All of lore.kernel.org
 help / color / mirror / Atom feed
From: Yosry Ahmed <yosry@kernel.org>
To: Sean Christopherson <seanjc@google.com>
Cc: Paolo Bonzini <pbonzini@redhat.com>,
	Jim Mattson <jmattson@google.com>,
	 Peter Zijlstra <peterz@infradead.org>,
	Ingo Molnar <mingo@redhat.com>,
	 Arnaldo Carvalho de Melo <acme@kernel.org>,
	Namhyung Kim <namhyung@kernel.org>,
	 Mark Rutland <mark.rutland@arm.com>,
	Alexander Shishkin <alexander.shishkin@linux.intel.com>,
	 kvm@vger.kernel.org, linux-kernel@vger.kernel.org
Subject: Re: [PATCH v5 07/13] KVM: x86/pmu: Disable counters based on Host-Only/Guest-Only bits in SVM
Date: Fri, 1 May 2026 17:50:17 +0000	[thread overview]
Message-ID: <afTnlv_cAWFfouqk@google.com> (raw)
In-Reply-To: <CAO9r8zNM-ECiiSKGS4Z7eM2S_06_6+fDO4mEeKiWFM-NFgHOUg@mail.gmail.com>

On Thu, Apr 30, 2026 at 08:34:59PM -0700, Yosry Ahmed wrote:
> On Thu, Apr 30, 2026 at 4:24 PM Yosry Ahmed <yosry@kernel.org> wrote:
> >
> > > diff --git a/arch/x86/kvm/pmu.h b/arch/x86/kvm/pmu.h
> > > index 0e99022168a85..0c372b9f8ed34 100644
> > > --- a/arch/x86/kvm/pmu.h
> > > +++ b/arch/x86/kvm/pmu.h
> > > @@ -36,6 +36,7 @@ struct kvm_pmu_ops {
> > >         void (*reset)(struct kvm_vcpu *vcpu);
> > >         void (*deliver_pmi)(struct kvm_vcpu *vcpu);
> > >         void (*cleanup)(struct kvm_vcpu *vcpu);
> > > +       void (*reprogram_counters)(struct kvm_vcpu *vcpu, u64 counters);
> > >
> > >         bool (*is_mediated_pmu_supported)(struct x86_pmu_capability *host_pmu);
> > >         void (*mediated_load)(struct kvm_vcpu *vcpu);
> > > diff --git a/arch/x86/kvm/svm/pmu.c b/arch/x86/kvm/svm/pmu.c
> > > index 7aa298eeb0721..fe6f2bb79ab83 100644
> > > --- a/arch/x86/kvm/svm/pmu.c
> > > +++ b/arch/x86/kvm/svm/pmu.c
> > > @@ -260,6 +260,48 @@ static void amd_mediated_pmu_put(struct kvm_vcpu *vcpu)
> > >                 wrmsrq(MSR_AMD64_PERF_CNTR_GLOBAL_STATUS_CLR, pmu->global_status);
> > >  }
> > >
> > > +static void amd_mediated_pmu_handle_host_guest_bits(struct kvm_vcpu *vcpu,
> > > +                                                   struct kvm_pmc *pmc)
> > > +{
> > > +       u64 host_guest_bits;
> > > +
> > > +       if (!(pmc->eventsel & ARCH_PERFMON_EVENTSEL_ENABLE))
> > > +               return;
> > > +
> > > +       /* Count all events if both bits are cleared */
> > > +       host_guest_bits = pmc->eventsel & AMD64_EVENTSEL_HOST_GUEST_MASK;
> > > +       if (!host_guest_bits)
> > > +               return;
> > > +
> > > +       /*
> > > +        * If EFER.SVME is set, the counter is disabledd if only one of the bits
> > > +        * is set and it doesn't match the vCPU context.
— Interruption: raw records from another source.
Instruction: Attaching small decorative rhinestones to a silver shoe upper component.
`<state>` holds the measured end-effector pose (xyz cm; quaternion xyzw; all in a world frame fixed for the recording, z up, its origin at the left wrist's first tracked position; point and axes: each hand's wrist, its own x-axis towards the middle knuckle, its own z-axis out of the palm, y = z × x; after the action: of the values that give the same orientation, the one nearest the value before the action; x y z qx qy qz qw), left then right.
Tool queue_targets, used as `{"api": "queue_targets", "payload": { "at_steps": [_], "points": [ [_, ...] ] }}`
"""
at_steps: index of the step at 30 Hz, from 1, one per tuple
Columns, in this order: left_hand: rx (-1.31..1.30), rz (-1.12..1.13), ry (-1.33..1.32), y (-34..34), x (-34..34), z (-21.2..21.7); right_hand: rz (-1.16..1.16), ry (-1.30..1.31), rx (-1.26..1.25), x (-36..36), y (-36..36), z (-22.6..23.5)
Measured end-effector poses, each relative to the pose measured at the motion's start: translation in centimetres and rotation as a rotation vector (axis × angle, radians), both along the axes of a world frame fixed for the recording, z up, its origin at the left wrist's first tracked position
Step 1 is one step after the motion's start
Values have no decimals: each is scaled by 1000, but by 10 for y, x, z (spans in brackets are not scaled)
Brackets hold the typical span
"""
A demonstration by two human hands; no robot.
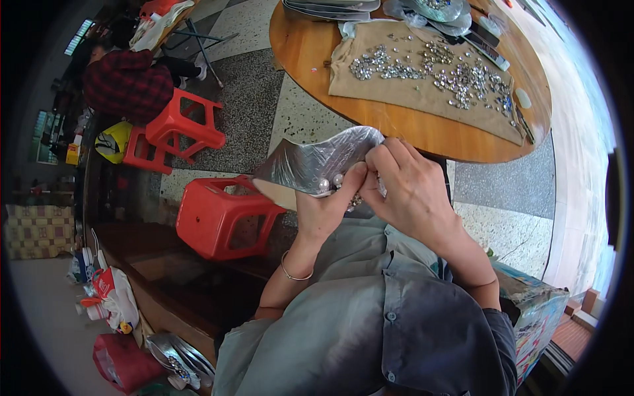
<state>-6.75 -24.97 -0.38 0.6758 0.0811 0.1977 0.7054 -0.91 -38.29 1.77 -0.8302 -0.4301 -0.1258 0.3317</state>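
A curved, shiny silver sheet piece (317,155) with a pale underside is up in front of my chest, off the table. My left hand (327,211) grips its near edge, thumb on top and fingers underneath. Two large white pearl beads (330,182) sit on the piece beside that thumb, and clear gems (354,202) cluster at the edge below it. My right hand (406,185) is closed in a pinch at the right end of the piece, close to the left thumb. Whatever its fingertips hold is hidden.
Ahead, a round wooden table (304,56) bears a tan cloth (370,92) with scattered clear gems (465,82). Silver pieces (337,8) are stacked at its far side. Red stools (211,218) stand left, where a person in a checked shirt (129,82) sits. A box (528,307) is at my right.
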Motion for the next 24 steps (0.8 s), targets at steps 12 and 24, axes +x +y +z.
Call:
{"api": "queue_targets", "payload": {
  "at_steps": [12,24],
  "points": [
    [-568,-193,217,12,5,-1,-55,800,820,44,-50,-18],
    [-572,-227,211,17,2,15,424,1271,1037,42,-73,-27]
  ]
}}
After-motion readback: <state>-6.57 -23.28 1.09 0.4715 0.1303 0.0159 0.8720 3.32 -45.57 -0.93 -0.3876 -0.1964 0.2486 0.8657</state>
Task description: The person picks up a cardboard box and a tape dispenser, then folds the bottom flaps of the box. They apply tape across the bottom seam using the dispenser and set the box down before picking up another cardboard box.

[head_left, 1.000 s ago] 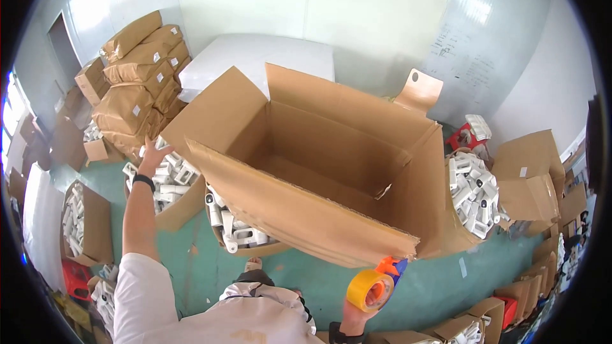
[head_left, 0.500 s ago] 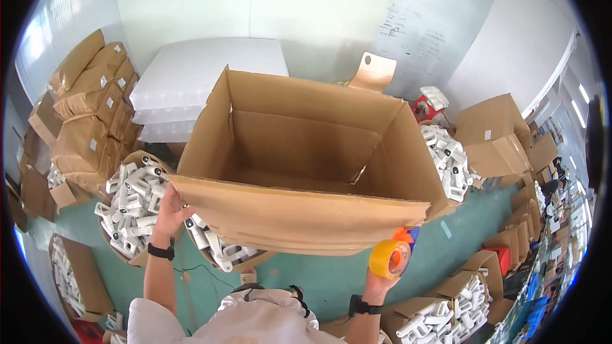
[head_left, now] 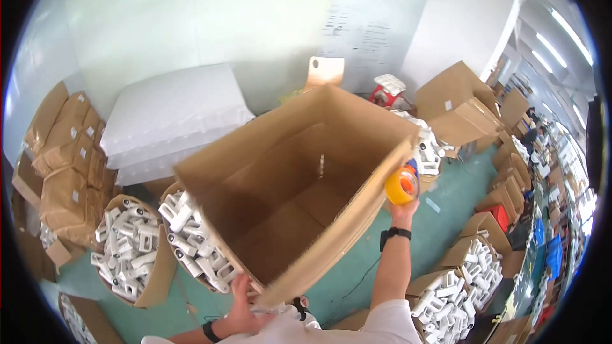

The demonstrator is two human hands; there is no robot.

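Observation:
A large cardboard box (head_left: 331, 267) with its top uncovered hangs tilted in front of me, turned cornerwise, and its inside is bare. My left hand (head_left: 241, 306) grips the box's rim close to the near corner, fingers at the edge. In my right hand (head_left: 403, 209) is a tape dispenser (head_left: 401, 186) with a yellow roll and blue and orange parts. That hand is up against the right side of the box; whether its fingers also press the cardboard is hidden.
Cartons of white plastic housings (head_left: 131, 248) stand on the green floor (head_left: 350, 274) at left, more housings (head_left: 446, 306) at lower right. Wrapped brown bundles (head_left: 67, 172) are stacked far left, beside white sheets (head_left: 172, 114). A chair back (head_left: 325, 71) and another carton (head_left: 452, 105) stand behind.
The box has swung counter-clockwise and its near corner has come closer to me. My left hand moved down and right with it; my right hand rose with the tape dispenser.

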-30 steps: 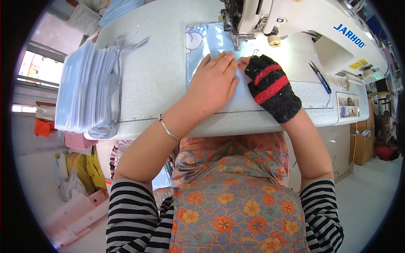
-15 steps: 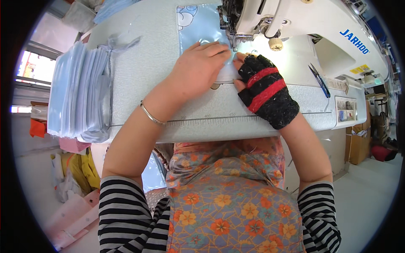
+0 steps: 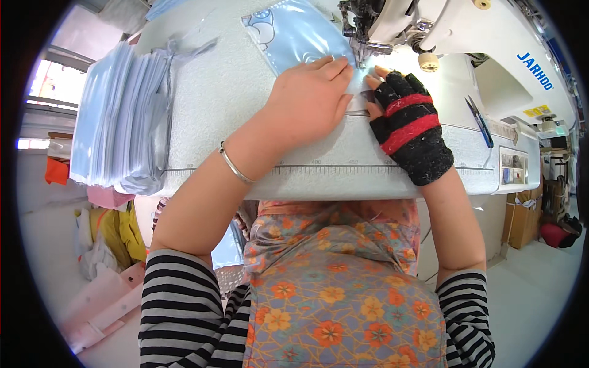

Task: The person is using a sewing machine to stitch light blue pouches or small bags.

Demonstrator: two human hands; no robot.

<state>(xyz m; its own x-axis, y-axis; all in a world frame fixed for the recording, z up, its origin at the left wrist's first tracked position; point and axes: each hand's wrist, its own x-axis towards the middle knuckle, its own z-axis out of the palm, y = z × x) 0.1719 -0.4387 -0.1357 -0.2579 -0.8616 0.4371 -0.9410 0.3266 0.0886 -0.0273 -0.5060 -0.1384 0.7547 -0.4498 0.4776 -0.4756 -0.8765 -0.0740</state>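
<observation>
Both my hands lie flat on the light blue fabric piece [image 3: 294, 37]: my left hand [image 3: 310, 101] spread open, my right hand [image 3: 405, 126] (in a black-and-red fingerless glove) just beside it, fingertips pressing below the sewing machine [image 3: 466, 37].

A big pale grey sewing table [image 3: 245, 104] holds everything. A tall stack of light blue cloth pieces [image 3: 119, 116] sits at its left edge. A shiny blue piece with a cartoon print [image 3: 294, 34] lies flat near the back edge. A white sewing machine [image 3: 466, 43] stands at the back right. Small blue snips [image 3: 480, 121] lie near the right edge.
</observation>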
If EFER.SVME is
> > > +        * cleared, the counter is disable if any of the bits is set.
> > > +        */
> > > +       if (vcpu->arch.efer & EFER_SVME) {
> > > +               if (host_guest_bits == AMD64_EVENTSEL_HOST_GUEST_MASK)
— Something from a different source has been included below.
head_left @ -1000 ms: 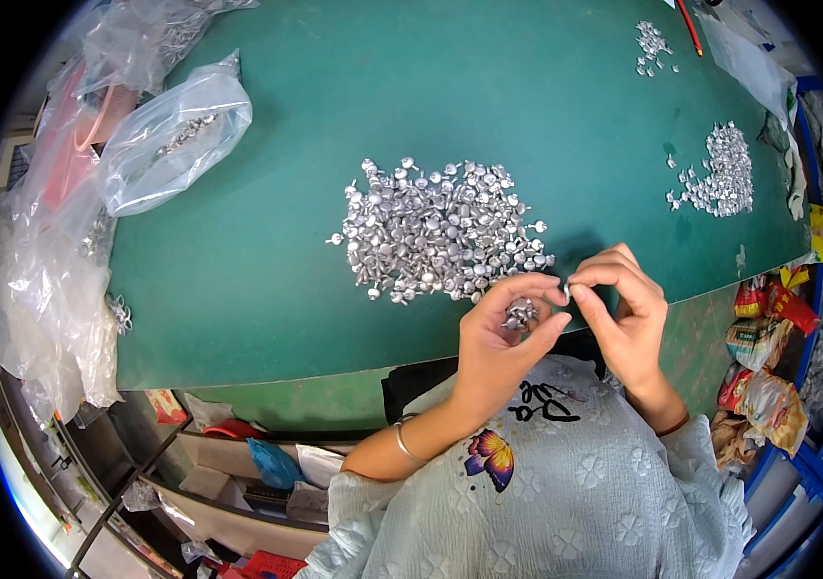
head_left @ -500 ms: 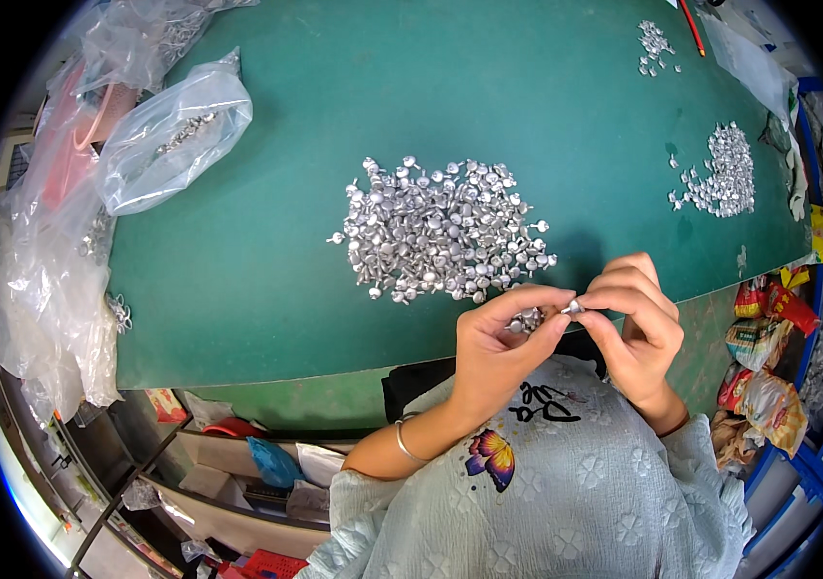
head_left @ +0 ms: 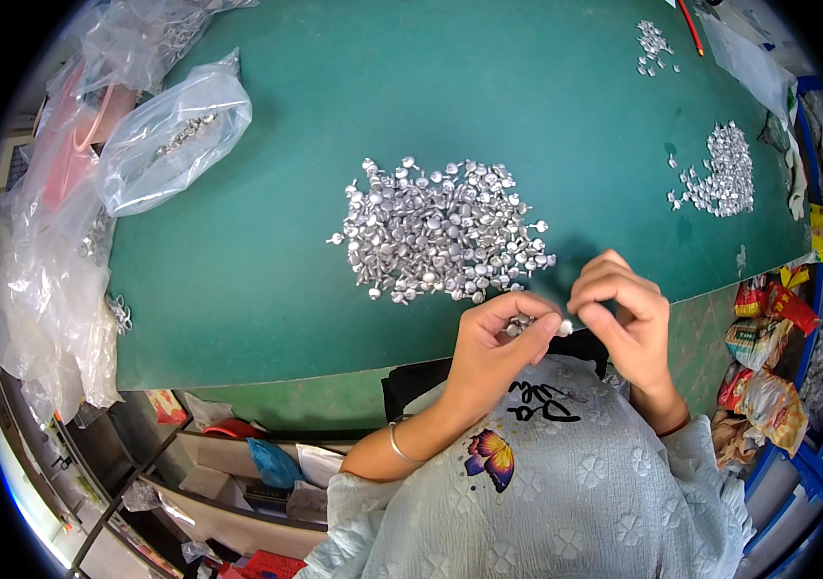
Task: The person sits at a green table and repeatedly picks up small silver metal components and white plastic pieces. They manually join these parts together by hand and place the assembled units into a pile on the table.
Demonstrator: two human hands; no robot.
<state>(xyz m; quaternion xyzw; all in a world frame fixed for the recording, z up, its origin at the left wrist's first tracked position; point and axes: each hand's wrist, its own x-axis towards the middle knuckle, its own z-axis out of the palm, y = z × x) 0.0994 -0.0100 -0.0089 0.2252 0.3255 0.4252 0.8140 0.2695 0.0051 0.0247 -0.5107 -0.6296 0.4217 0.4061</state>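
While the left hand [head_left: 493, 338] cups several studs, one stud [head_left: 563, 328] sits pinched at its fingertips. Just right of that stud, the right hand [head_left: 628, 318] curls narrow; the pile [head_left: 440, 232] lies beyond.

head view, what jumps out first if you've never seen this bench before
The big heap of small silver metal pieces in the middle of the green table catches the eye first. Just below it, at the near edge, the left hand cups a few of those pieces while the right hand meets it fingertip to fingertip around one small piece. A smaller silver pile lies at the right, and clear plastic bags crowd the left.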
> > > +                       return;
> > > +
> > > +               if (!!(host_guest_bits & AMD64_EVENTSEL_GUESTONLY) == is_guest_mode(vcpu))
> > > +                       return;
> > > +       }
> > > +
> > > +       pmc->eventsel_hw &= ~ARCH_PERFMON_EVENTSEL_ENABLE;
> >
> > Sashiko raised a good point here. In the following patch, we reprogram
> > the counters synchronously on nested transitions to update the
> > counters' enablement before counting VMRUN or WRMSR(EFER.SVME).
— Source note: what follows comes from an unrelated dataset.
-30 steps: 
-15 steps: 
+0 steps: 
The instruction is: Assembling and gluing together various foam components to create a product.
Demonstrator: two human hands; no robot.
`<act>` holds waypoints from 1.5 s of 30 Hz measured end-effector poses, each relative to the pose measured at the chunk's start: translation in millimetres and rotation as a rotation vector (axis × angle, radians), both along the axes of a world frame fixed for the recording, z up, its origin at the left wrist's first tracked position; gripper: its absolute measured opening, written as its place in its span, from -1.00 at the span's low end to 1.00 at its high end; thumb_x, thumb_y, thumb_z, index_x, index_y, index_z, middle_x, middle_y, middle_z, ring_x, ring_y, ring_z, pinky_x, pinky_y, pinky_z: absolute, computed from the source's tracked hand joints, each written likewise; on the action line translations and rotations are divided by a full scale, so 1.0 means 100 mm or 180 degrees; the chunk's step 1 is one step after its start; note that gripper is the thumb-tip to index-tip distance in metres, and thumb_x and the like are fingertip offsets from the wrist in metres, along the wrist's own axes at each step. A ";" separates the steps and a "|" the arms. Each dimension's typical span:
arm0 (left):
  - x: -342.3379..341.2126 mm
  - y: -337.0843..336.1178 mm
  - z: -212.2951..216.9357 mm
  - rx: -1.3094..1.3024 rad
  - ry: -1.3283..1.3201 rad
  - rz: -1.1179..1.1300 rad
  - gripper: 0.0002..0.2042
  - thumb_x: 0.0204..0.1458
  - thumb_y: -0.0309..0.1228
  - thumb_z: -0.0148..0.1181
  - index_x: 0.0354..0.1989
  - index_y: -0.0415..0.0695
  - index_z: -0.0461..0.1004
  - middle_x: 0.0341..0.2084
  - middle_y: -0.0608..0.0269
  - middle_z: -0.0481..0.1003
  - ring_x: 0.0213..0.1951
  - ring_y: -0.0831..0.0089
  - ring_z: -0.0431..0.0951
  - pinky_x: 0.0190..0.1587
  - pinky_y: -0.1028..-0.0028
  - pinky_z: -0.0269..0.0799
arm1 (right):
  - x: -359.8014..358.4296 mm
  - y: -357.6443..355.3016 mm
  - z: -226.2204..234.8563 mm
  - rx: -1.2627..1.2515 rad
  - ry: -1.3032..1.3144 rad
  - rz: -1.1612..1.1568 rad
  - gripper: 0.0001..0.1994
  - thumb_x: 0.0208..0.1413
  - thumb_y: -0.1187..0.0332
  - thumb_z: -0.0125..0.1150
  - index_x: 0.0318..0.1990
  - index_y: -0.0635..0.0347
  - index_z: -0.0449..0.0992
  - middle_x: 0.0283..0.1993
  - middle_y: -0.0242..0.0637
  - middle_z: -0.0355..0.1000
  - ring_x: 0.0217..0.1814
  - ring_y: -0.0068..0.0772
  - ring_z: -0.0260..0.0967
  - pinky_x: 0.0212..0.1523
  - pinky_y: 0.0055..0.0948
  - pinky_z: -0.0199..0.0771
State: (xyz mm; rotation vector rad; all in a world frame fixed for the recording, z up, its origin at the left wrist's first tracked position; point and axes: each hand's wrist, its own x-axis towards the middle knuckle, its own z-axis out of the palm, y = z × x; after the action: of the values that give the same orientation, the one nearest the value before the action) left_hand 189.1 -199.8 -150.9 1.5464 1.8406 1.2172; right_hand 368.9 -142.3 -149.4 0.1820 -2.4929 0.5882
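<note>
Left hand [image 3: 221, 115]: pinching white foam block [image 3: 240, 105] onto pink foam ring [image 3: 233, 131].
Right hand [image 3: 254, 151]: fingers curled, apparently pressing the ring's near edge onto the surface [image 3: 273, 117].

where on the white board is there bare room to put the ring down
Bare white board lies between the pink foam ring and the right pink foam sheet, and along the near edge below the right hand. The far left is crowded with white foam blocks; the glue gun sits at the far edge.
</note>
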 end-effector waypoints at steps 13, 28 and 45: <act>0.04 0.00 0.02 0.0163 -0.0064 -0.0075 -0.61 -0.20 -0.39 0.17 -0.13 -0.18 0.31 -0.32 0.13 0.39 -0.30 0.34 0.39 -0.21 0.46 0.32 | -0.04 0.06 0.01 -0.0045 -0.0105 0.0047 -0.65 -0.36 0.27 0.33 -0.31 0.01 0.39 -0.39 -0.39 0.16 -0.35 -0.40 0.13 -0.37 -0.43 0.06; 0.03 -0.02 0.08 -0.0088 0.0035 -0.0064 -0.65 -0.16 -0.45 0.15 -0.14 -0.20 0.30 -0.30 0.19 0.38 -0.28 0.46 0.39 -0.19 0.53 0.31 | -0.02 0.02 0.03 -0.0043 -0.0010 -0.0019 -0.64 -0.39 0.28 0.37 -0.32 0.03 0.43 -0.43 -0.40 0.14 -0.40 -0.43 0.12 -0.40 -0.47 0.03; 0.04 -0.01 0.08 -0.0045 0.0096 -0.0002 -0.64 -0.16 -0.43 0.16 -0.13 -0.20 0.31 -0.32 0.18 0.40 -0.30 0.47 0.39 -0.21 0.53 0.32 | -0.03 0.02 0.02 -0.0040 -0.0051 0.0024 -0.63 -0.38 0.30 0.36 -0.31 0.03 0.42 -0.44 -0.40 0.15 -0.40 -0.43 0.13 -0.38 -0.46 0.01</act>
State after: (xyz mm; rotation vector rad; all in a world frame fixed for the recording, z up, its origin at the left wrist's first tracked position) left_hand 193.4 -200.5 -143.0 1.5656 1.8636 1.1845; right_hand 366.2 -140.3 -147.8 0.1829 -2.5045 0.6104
> > However, this updates pmc->eventsel_hw while
> > kvm_pmu_recalc_pmc_emulation() checks pmc->eventsel to check if the
> > counter is enabled.
> >
> > I think either pmc_is_locally_enabled() needs to check
> > pmc->eventsel_hw or we need to update pmc->eventsel here.
> >
> > AFAICT, pmc->eventself has the value written to the MSR, so I think we
> > want to keep that as-is.
> >
> > On the other hand, ARCH_PERFMON_EVENTSEL_ENABLE is cleared in
> > pmc->eventsel_hw in kvm_mediated_pmu_refresh_event_filter() if the
> > event is not allowed, and kvm_pmu_recalc_pmc_emulation() has a comment
> > about intentionally ignoring event filters.
> >
> > We can also separately track enablement for nested purposes, but that
> > would add one more thing we need to check aside from general counter
> > enablement and event filtering.
> >
> > None of these options are ideal, perhaps directly clearing the bit in
> > pmc->eventsel would do the least damage as (pmc->eventsel &
> > ARCH_PERFMON_EVENTSEL_ENABLE) is only checked by
> > pmc_is_locally_enabled().
> 
> No, we can't really clear the bit in pmc->eventsel as that's what the
> guest reads with RDMSR.
> 
> The more I think about this, the more I think we should drop
> pmc->eventsel_hw. It serves two purposes AFAICT:
> 1. On AMD, we use it to clear HOSTONLY and set GUESTONLY in actual HW.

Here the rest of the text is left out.